Le demandeur invoque, à l'appui de son pourvoi, le moyen unique de cassation annexé au présent arrêt.
Le dossier a été communiqué au procureur général.
Sur le rapport de Mme Le Cotty, conseiller référendaire, les observations de Me Balat, avocat de M. I..., de la SCP Ricard, Bendel-Vasseur, Ghnassia, avocat de Mme H..., et l'avis de M. Poirret, premier avocat général, après débats en l'audience publique du 11 février 2020 où étaient présents Mme Batut, président, Mme Le Cotty, conseiller référendaire rapporteur, Mme Auroy, conseiller doyen, MM. Hascher, Vigneau, Mme Bozzi, M. Acquaviva, Mmes Poinseaux, Guihal, conseillers, Mmes Mouty-Tardieu, Gargoullaud, Azar, M. Buat-Ménard, Mme Feydeau-Thieffry, conseillers référendaires, M. Poirret, premier avocat général, et Mme Berthomier, greffier de chambre,
la première chambre civile de la Cour de cassation, composée, en application de l'article R. 431-5 du code de l'organisation judiciaire, des président et conseillers précités, après en avoir délibéré conformément à la loi, a rendu le présent arrêt ;
Faits et procédure
1. Selon l'arrêt attaqué (Toulouse, 4 décembre 2018), M. I..., de nationalité française, et Mme H..., de nationalité marocaine, se sont mariés le [...] à Fès (Maroc). Leur mariage a été transcrit sur les registres de l'état civil consulaire par le consul de France à Fès le 23 mars 2004. De leur union sont nés trois enfants. Mme H... a obtenu la nationalité française en juillet 2014. Après avoir déposé une requête en divorce le 27 janvier 2015, elle a assigné son époux en divorce pour faute le 4 février 2016. Le 30 juin suivant, celui-ci a saisi le tribunal de grande instance d'une demande d'annulation du mariage.
Examen du moyen
Enoncé du moyen
2. M. I... fait grief à l'arrêt de rejeter sa demande d'annulation du mariage célébré le [...] à Fès (Maroc) alors « que le juge tranche le litige conformément aux règles de droit qui lui sont applicables en recherchant, au besoin d'office, la teneur du droit étranger applicable dans la limite de sa conformité à l'ordre public international français ; que le consentement des époux constitue une règle de fond du mariage ; que la loi étrangère qui prévoit que le mariage peut être célébré en l'absence de l'épouse, sur le fondement d'une simple procuration donnée par celle-ci, est manifestement incompatible avec l'ordre public international français ; qu'en jugeant le contraire, au motif qu'aucune disposition de la loi marocaine ne prévoit la présence obligatoire de la future épouse au mariage, la cour d'appel a violé les articles 3 du code civil et 12 du code de procédure civile, outre les articles 146 et 180 du code civil. »
Réponse de la Cour
3. Aux termes de l'article 5 de la Convention franco-marocaine du 10 août 1981 relative au statut des personnes et de la famille et à la coopération judiciaire, les conditions de fond du mariage tels que l'âge matrimonial et le consentement de même que les empêchements, notamment ceux résultant des liens de parenté ou d'alliance, sont régies pour chacun des futurs époux par la loi de celui des deux Etats dont il a la nationalité.
4. Selon l'article 4 de cette Convention, la loi de l'un des deux Etats désignés par elle ne peut être écartée par les juridictions de l'autre Etat que si elle est manifestement incompatible avec l'ordre public.

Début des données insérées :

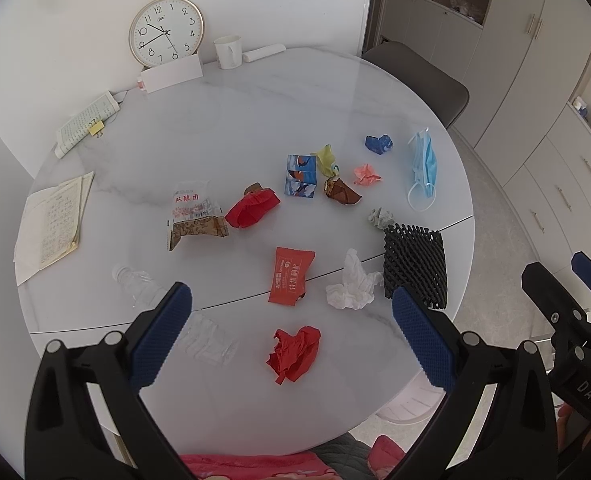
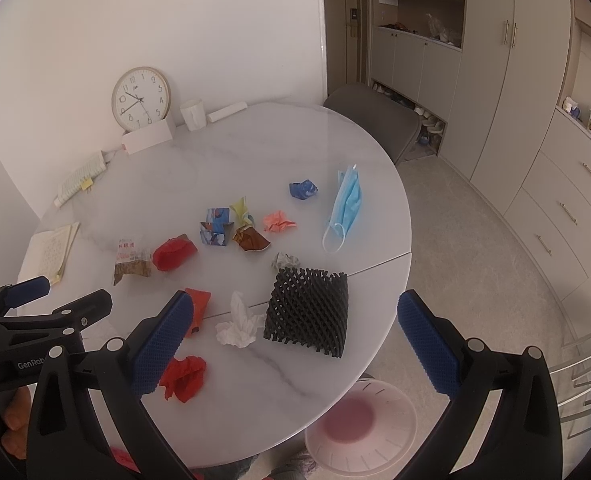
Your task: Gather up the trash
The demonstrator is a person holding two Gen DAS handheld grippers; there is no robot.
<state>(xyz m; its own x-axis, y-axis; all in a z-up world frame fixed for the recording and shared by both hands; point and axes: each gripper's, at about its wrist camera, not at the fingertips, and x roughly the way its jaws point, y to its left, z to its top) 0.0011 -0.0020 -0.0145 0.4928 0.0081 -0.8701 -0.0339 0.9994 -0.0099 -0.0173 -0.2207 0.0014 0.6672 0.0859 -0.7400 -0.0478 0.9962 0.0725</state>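
White marble round desk (image 1: 255, 100) stands against a pale wall, with litter scattered loose over its near and right part, apparently laid out for collecting. From left: a crushed clear plastic bottle (image 1: 143, 286), a crumpled red paper ball (image 1: 294, 353), a white tissue wad (image 1: 351, 284), a black foam mesh sleeve (image 2: 309, 312). A translucent pink-bottomed bin (image 2: 361, 426) waits under the near edge. The left claw (image 1: 291, 334) and right claw (image 2: 295, 338) both gape wide, holding nothing, hovering clear above the desk.
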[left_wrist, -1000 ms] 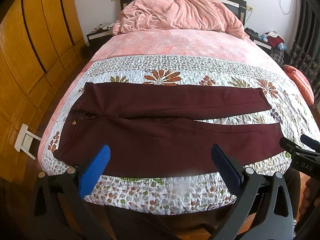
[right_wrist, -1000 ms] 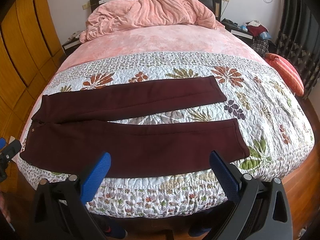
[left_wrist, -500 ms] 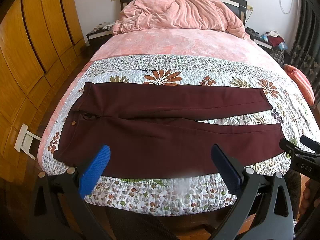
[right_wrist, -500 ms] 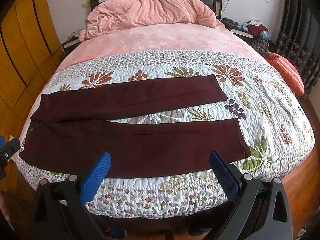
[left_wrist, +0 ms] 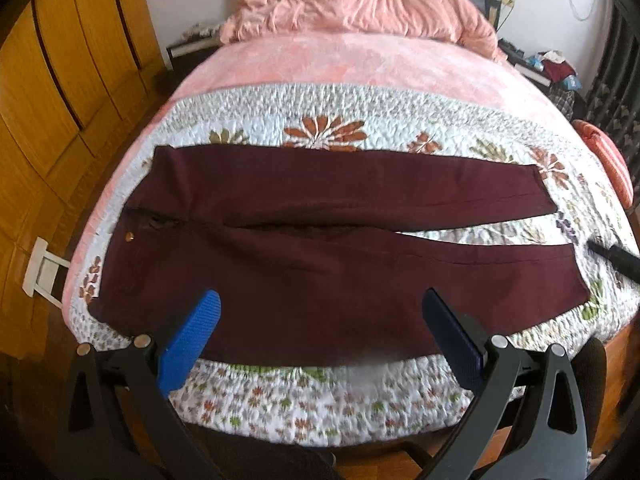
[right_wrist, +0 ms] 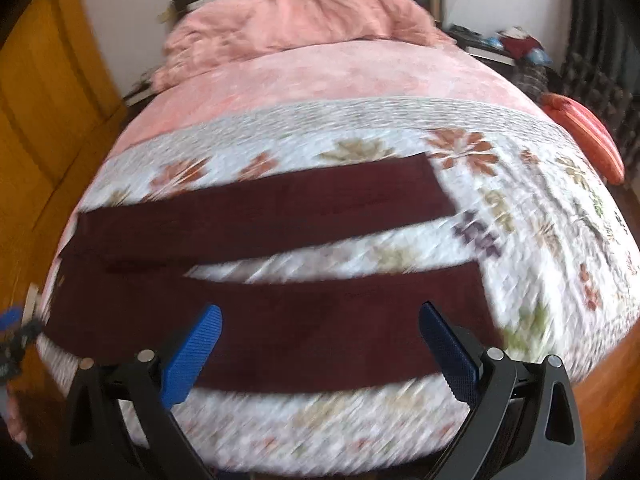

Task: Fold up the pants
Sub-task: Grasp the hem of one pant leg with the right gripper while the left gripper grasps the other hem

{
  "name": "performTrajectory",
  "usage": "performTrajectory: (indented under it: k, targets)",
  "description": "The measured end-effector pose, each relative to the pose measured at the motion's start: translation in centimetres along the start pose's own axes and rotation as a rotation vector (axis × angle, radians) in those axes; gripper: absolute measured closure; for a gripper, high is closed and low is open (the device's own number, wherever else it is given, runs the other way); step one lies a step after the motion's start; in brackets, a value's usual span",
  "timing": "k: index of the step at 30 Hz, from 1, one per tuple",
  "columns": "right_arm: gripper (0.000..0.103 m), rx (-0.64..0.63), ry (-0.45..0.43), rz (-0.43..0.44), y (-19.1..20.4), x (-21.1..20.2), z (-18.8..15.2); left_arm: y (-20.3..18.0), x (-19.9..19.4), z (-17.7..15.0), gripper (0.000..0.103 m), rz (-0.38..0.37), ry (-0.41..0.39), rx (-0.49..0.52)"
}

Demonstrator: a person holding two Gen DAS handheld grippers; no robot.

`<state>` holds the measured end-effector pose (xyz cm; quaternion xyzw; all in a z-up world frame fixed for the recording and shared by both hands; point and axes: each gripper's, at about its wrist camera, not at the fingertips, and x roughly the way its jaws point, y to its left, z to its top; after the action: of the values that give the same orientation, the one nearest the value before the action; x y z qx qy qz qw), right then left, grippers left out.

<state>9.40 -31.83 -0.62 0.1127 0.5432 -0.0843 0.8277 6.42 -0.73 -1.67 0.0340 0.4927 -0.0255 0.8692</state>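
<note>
Left wrist view puts your left tongs (left_wrist: 320,322) low over the near edge of the bed (left_wrist: 360,64), released, blue pads (left_wrist: 188,340) wide apart and gripping nothing. Beyond them the maroon pants (left_wrist: 320,240) lie flat across the floral quilt (left_wrist: 320,392), waist toward the left, both legs running out to the right and splitting slightly apart near the cuffs. You can make out a small metal button (left_wrist: 129,236) by the waistband. At the right edge, a dark tip of your right tongs (left_wrist: 616,258) pokes in over the quilt just past the cuffs; most of it is cut off by the frame.

Right wrist view is heavily motion-blurred, so the quilt's pattern smears and the fabric edges go soft. Your right tongs (right_wrist: 320,326) are likewise spread and empty, hovering above the near leg of the pants (right_wrist: 280,320). The waist end runs into the blurred left margin, where a scrap of the left tongs (right_wrist: 12,336) shows. A crumpled pink blanket (right_wrist: 304,12) sits at the headboard.
</note>
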Motion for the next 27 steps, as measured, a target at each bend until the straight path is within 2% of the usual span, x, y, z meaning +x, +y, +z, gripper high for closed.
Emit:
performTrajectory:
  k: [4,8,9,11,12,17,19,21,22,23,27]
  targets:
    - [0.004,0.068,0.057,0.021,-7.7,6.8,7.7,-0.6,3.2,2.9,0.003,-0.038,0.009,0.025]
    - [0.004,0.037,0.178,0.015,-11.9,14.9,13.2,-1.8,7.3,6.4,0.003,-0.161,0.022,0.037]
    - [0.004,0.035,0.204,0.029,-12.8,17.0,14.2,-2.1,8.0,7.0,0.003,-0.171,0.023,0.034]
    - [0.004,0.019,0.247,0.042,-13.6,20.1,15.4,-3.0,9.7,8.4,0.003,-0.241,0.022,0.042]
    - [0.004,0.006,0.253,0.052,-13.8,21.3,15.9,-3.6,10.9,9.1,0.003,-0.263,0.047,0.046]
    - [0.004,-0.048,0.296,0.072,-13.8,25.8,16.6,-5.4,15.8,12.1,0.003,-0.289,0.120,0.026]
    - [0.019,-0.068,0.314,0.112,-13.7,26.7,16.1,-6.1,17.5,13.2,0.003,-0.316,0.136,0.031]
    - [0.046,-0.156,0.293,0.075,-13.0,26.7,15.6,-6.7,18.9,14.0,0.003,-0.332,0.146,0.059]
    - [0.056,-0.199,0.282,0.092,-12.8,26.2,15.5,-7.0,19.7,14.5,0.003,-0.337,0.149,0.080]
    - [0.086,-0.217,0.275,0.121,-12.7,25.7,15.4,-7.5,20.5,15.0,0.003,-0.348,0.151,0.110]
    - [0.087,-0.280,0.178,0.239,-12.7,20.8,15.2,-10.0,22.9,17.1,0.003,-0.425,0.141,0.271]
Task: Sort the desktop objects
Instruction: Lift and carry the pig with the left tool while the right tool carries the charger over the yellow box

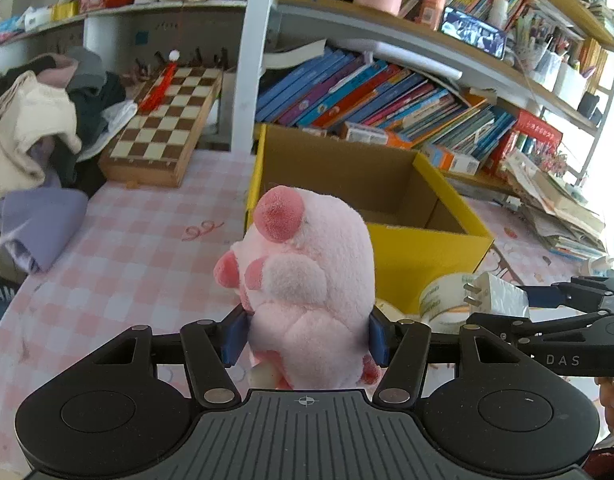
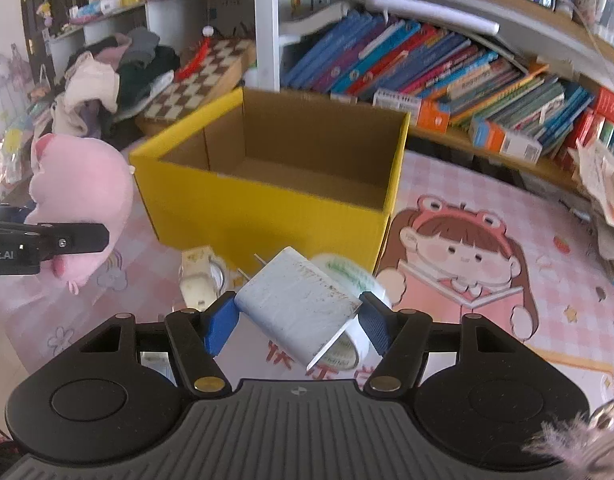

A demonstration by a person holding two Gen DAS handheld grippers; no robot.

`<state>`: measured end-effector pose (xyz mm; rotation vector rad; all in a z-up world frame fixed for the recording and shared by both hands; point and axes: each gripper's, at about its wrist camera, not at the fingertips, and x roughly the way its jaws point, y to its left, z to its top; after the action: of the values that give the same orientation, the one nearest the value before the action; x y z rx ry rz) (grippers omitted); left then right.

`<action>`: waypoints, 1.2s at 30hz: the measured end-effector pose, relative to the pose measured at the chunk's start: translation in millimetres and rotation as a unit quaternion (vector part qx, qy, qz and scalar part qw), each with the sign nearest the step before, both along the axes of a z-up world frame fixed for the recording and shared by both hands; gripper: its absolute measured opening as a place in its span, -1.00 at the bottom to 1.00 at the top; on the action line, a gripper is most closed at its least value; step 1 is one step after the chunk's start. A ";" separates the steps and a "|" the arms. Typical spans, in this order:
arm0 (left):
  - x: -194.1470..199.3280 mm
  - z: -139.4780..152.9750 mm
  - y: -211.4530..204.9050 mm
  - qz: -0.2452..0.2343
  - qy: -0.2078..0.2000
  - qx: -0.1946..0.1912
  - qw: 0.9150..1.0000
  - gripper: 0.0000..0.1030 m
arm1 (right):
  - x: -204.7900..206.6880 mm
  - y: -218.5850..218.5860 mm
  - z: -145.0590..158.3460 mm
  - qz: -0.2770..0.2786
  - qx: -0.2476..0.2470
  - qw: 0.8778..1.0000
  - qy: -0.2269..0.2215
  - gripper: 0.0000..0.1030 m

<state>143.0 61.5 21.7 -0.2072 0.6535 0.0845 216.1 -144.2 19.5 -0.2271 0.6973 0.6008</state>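
Left tongs [image 1: 305, 336]: blue pads pressed into both flanks of the soft pink plush pig [image 1: 307, 280], clamped on it. You hold it clear of the pink checked tabletop [image 1: 127, 240], its long axis upright, snout turned left in the left wrist view.

Right tongs [image 2: 297, 320]: closed on the white rectangular plug-in charger block [image 2: 299, 304], carried tilted, prongs aimed up and left toward the box. A roll of clear printed packing tape [image 2: 347, 350] lies on the tabletop under and just behind it; I cannot tell whether the two touch.

Key relation: the open yellow cardboard box [image 2: 267, 216], which looks empty, sits dead ahead of both tongs and just beyond them. Seen from your left tongs it lies ahead and a little right; from your right tongs, straight ahead with the near wall closest. The charger looks nearer the rim than the pig. My guess is that both loads go forward over that near wall, then release.
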 end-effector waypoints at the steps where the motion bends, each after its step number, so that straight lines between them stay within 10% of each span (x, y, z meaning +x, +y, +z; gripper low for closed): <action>1: 0.9 1.8 -0.8 -0.001 -0.004 0.002 1.000 0.12 | 0.0 -1.1 2.9 -0.001 0.004 1.000 -0.007 0.23; 36: 111.4 48.6 5.5 -0.052 -0.063 0.058 0.995 0.12 | 108.6 26.4 58.4 0.058 0.017 0.990 -0.125 0.24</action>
<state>254.4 67.0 70.2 -0.0666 0.5300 0.0091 324.7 -117.9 77.9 -0.3060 0.4340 0.6815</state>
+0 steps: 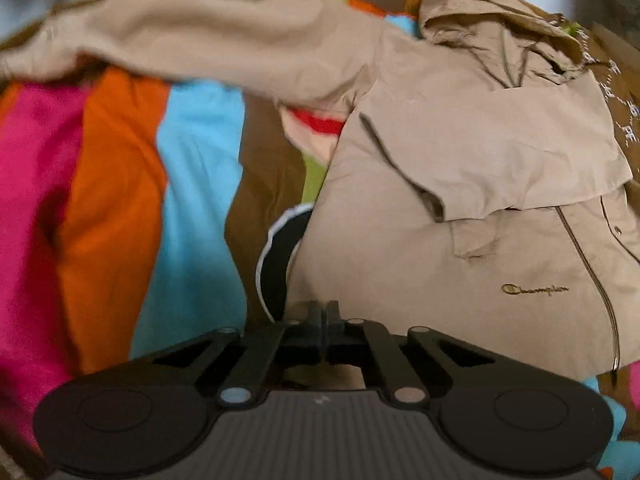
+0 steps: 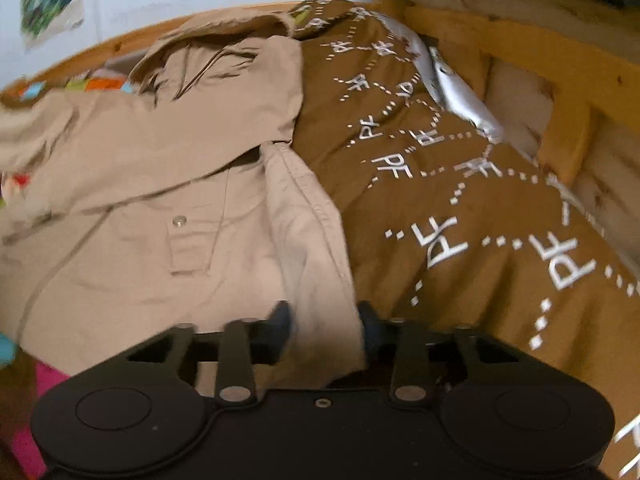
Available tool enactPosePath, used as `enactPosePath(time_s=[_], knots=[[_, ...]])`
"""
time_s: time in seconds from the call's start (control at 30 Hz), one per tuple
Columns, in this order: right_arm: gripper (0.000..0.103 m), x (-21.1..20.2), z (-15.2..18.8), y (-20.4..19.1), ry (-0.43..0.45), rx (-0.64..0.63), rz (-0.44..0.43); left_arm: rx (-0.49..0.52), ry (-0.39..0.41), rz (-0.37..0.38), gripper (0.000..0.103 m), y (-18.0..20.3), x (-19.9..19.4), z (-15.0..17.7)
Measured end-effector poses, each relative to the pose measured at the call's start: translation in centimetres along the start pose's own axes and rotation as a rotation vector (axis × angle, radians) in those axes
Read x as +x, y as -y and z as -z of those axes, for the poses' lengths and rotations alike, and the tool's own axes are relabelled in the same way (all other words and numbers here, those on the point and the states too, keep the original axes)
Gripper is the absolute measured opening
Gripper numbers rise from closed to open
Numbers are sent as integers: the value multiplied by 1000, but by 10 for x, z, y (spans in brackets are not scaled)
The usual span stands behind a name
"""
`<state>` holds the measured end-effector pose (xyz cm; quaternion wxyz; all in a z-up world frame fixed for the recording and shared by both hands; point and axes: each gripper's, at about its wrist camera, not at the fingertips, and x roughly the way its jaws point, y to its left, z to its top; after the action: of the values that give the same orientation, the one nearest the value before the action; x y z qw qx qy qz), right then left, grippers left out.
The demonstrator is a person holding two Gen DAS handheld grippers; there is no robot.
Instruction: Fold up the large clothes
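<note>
The beige hooded jacket (image 1: 460,184) lies front-up on the bed (image 2: 460,200), hood toward the wooden headboard edge, left tongs (image 1: 325,312) clenched empty, right tongs (image 2: 325,320) grasping its hem.

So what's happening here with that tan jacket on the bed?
A person with a handheld gripper in each hand is folding a tan hooded jacket spread over a striped bedspread and a brown patterned duvet. The right gripper has its jaws around the jacket's edge. The left gripper is shut and empty beside the hem. One sleeve stretches out sideways, not yet folded in.
</note>
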<state>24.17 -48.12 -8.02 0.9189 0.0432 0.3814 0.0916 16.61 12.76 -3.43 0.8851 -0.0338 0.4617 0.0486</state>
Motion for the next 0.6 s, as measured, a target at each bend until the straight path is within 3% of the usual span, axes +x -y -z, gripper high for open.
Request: enactPosePath(time_s=[0.1, 0.2, 0.33, 0.47, 0.6], knots=[[18, -11, -3, 4, 17, 92, -22, 32, 54, 11, 0, 5, -31, -2], [16, -39, -12, 9, 58, 183, -77, 39, 50, 67, 0, 4, -66, -4], [15, -91, -24, -2, 82, 147, -117, 71, -19, 104, 0, 5, -99, 10], [15, -137, -19, -7, 73, 105, -102, 90, -106, 122, 0, 1, -101, 36], [16, -147, 12, 2, 20, 117, -59, -2, -162, 151, 0, -15, -88, 39]])
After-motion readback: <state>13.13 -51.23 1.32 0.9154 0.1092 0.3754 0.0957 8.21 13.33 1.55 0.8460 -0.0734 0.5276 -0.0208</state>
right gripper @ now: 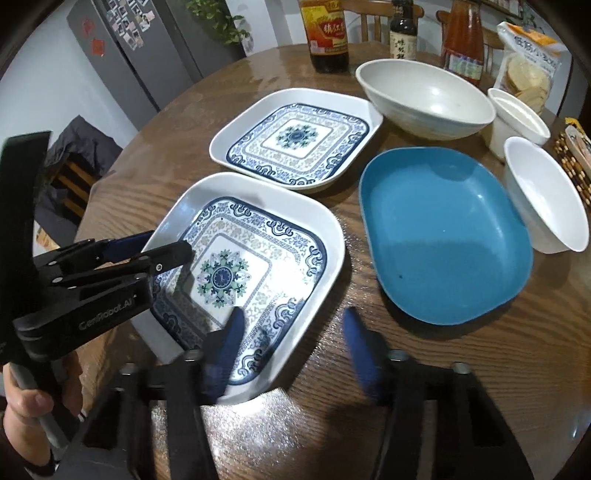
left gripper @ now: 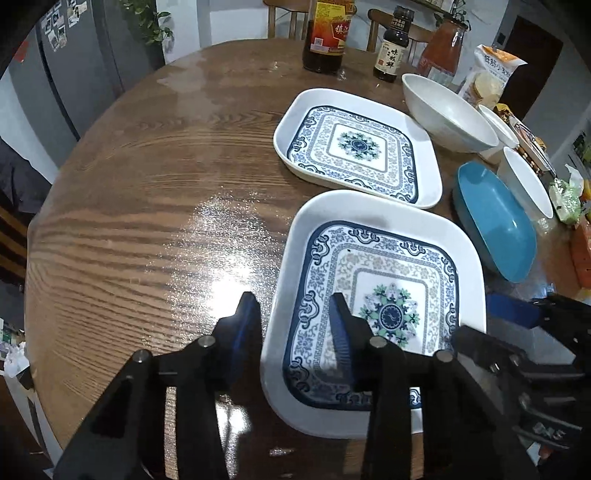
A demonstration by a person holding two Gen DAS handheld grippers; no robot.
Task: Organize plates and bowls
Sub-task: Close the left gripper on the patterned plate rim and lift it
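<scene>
The left gripper [right gripper: 168, 245] was black with blue finger pads and white "GenRobot.AI" lettering behind the jaws; silver screws showed. The right gripper [right gripper: 293, 334] looked alike, though blurred.

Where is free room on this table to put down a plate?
The widest bare wood lies left of the two patterned plates, out to the table edge. Another patch lies in front of the blue dish. The right side is crowded with bowls, bottles and packets.

"GenRobot.AI" on left claw [right gripper: 168, 245] body; bottle labels Chinese, illegible
</scene>
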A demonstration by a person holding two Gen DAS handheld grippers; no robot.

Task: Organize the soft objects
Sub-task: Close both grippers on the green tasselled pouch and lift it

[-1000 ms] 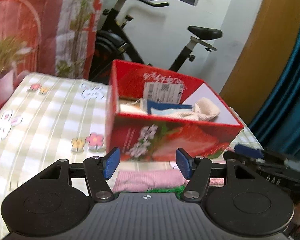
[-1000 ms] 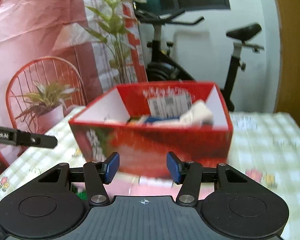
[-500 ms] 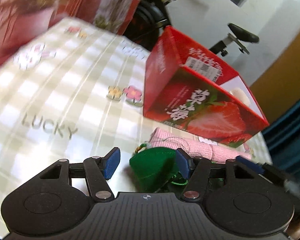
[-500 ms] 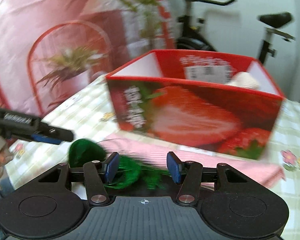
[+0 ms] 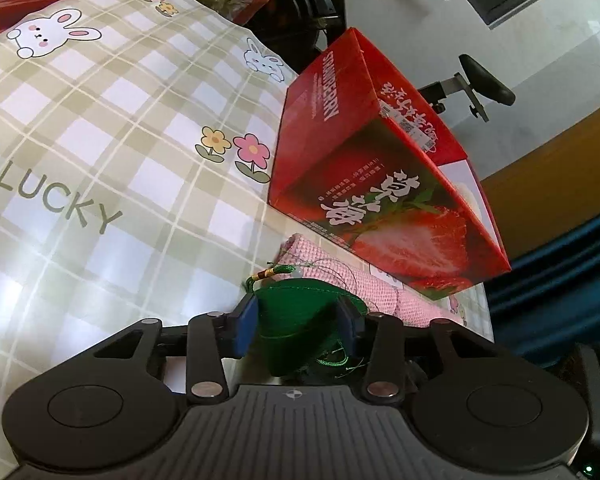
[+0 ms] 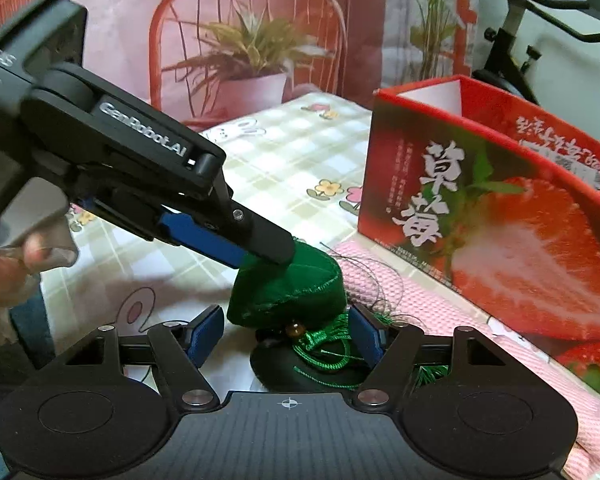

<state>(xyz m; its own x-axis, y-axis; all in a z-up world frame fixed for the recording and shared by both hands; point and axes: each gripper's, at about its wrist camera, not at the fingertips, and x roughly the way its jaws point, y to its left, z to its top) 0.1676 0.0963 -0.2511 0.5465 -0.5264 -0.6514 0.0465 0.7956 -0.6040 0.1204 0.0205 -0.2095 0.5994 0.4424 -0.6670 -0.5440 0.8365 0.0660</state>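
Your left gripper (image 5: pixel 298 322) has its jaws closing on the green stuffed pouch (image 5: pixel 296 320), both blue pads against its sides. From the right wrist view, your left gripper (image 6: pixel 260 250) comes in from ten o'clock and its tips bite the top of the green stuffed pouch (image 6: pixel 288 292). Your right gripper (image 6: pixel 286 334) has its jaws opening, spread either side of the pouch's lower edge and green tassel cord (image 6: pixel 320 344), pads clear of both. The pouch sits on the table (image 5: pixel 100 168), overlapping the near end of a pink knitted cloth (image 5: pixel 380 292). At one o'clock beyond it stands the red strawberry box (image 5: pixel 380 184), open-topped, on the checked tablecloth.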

5. Aux termes de l'article 202-1 du code civil, dans sa rédaction issue de la loi du 4 août 2014, les qualités et conditions requises pour pouvoir contracter mariage sont régies, pour chacun des époux, par sa loi personnelle. Quelle que soit la loi personnelle applicable, le mariage requiert le consentement des époux, au sens de l'article 146 et du premier alinéa de l'article 180.
6. Aux termes de l'article 146 du code civil, il n'y a pas de mariage lorsqu'il n'y a point de consentement.
7. Aux termes de l'article 146-1 du même code, le mariage d'un Français, même contracté à l'étranger, requiert sa présence.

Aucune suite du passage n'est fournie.